- _ABOUT THIS TASK_
Please tally how many lines in the entries below include the word "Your", giving only the number.

Stored data:
▬▬▬

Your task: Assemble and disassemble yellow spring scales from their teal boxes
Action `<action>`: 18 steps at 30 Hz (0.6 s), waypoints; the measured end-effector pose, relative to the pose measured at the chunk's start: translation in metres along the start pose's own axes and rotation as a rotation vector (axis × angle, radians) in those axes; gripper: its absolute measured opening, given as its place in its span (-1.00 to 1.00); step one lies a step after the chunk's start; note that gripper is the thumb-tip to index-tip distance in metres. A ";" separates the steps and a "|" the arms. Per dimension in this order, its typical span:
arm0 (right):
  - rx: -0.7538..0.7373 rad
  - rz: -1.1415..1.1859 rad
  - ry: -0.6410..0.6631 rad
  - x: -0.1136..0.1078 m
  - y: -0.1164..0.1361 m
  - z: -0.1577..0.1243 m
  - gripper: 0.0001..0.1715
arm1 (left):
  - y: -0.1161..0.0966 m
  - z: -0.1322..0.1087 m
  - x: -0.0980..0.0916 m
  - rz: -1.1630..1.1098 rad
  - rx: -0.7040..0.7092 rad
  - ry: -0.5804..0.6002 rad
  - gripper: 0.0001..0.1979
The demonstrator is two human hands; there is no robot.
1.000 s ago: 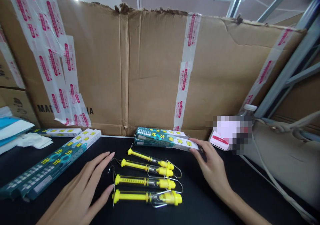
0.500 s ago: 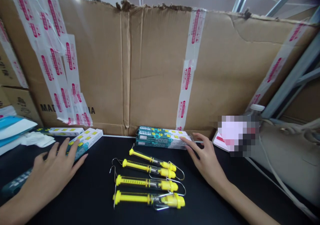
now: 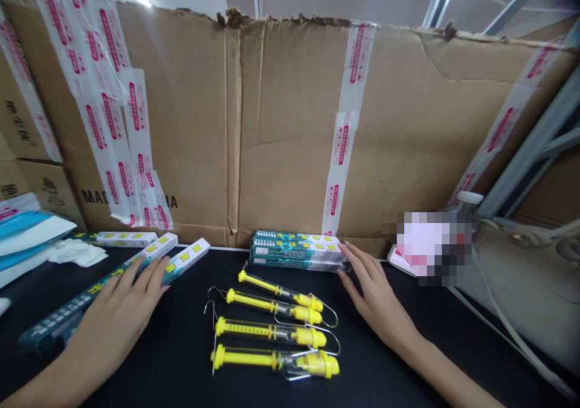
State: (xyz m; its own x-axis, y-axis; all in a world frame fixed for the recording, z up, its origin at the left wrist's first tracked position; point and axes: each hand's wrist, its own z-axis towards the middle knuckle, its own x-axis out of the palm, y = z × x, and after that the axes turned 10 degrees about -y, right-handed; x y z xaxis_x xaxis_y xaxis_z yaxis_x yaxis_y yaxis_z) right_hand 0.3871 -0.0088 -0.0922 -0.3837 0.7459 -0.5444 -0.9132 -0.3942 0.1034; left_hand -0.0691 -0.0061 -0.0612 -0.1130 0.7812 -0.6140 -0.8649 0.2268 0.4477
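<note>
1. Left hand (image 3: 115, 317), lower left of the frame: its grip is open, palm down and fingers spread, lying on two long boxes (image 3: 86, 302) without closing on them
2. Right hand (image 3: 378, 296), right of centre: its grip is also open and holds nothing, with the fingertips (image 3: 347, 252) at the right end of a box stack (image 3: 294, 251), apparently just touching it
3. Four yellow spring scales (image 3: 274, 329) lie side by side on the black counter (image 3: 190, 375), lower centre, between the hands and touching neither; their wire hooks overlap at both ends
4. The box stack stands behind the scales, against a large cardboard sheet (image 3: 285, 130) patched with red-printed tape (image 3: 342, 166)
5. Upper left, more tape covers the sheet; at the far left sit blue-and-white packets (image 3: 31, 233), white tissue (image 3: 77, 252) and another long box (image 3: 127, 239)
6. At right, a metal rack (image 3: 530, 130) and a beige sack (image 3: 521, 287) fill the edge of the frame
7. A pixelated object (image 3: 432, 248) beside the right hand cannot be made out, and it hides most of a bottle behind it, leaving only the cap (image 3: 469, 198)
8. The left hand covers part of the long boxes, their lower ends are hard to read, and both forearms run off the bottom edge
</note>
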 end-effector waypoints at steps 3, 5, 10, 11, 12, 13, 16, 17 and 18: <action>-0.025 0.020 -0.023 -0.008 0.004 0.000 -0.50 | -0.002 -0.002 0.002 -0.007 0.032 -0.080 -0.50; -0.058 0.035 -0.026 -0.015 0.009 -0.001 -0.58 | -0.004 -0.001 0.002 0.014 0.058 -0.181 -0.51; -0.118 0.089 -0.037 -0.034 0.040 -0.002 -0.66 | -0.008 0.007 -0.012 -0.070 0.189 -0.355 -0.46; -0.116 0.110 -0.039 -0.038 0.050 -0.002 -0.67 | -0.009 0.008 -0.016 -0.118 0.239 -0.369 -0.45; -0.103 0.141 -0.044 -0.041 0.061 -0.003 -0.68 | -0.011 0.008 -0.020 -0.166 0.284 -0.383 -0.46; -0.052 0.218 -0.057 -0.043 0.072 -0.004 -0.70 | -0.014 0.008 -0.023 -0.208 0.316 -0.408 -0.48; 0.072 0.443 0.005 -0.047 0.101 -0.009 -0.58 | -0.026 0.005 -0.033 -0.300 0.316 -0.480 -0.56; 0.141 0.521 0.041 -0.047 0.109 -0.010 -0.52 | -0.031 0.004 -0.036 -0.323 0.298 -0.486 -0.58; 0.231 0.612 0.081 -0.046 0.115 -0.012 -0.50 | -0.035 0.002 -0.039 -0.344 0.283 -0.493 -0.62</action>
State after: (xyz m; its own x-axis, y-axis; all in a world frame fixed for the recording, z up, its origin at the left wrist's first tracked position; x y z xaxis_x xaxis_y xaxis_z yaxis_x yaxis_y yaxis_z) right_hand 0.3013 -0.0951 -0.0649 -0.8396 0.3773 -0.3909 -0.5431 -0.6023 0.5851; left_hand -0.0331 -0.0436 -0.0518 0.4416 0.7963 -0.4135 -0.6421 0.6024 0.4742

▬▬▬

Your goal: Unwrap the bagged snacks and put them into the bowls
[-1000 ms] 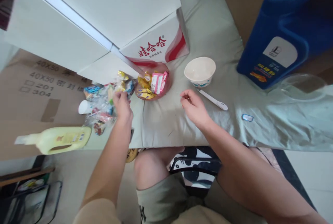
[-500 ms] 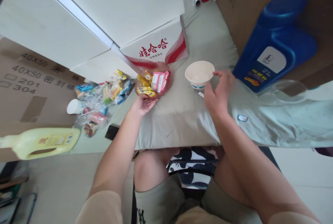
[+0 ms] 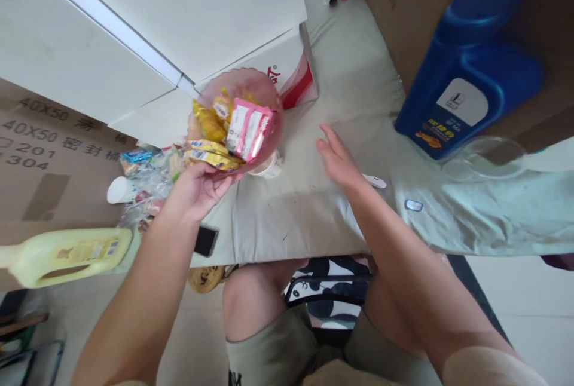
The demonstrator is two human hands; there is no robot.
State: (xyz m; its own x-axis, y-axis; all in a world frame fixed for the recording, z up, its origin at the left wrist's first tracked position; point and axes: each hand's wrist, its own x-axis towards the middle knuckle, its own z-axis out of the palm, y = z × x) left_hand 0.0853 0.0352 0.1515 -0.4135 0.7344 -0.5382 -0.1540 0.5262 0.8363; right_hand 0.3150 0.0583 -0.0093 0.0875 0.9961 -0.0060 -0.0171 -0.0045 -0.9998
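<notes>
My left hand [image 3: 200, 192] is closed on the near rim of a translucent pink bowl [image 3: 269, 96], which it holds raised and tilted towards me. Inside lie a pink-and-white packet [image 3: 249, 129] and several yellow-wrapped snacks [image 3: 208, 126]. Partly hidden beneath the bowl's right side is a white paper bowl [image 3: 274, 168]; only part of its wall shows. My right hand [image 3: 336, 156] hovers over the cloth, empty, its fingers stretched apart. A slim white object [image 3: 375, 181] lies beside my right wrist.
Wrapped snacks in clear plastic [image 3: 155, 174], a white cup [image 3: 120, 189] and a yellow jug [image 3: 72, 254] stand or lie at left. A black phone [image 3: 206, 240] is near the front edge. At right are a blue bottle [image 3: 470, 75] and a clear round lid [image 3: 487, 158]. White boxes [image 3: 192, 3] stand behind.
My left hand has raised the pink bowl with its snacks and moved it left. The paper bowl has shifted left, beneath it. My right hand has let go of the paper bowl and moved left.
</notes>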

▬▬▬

- _ANSWER SPACE_
2